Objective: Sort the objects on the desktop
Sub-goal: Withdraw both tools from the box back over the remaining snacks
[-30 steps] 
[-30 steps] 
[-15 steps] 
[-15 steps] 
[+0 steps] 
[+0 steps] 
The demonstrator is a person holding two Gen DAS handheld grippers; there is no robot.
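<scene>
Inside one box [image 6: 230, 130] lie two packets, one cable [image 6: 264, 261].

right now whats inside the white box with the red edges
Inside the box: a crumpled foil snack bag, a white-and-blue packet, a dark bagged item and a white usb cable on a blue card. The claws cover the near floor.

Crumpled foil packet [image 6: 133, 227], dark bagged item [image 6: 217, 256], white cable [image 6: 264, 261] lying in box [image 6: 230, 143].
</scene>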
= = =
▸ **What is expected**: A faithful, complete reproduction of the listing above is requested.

▸ **Response below**:
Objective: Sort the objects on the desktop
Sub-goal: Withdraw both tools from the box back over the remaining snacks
[-30 steps] 
[-30 steps] 
[-15 steps] 
[-15 steps] 
[+0 steps] 
[+0 steps] 
The demonstrator is a person holding two Gen DAS handheld grippers; there is no robot.
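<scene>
Inside one box [image 6: 230, 130] lie two packets, one cable [image 6: 264, 261].

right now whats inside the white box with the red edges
Inside the box: a crumpled foil snack bag, a white-and-blue packet, a dark bagged item and a white usb cable on a blue card. The claws cover the near floor.

Crumpled foil packet [image 6: 133, 227], dark bagged item [image 6: 217, 256], white cable [image 6: 264, 261] lying in box [image 6: 230, 143].
</scene>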

Nothing further is needed for this exercise.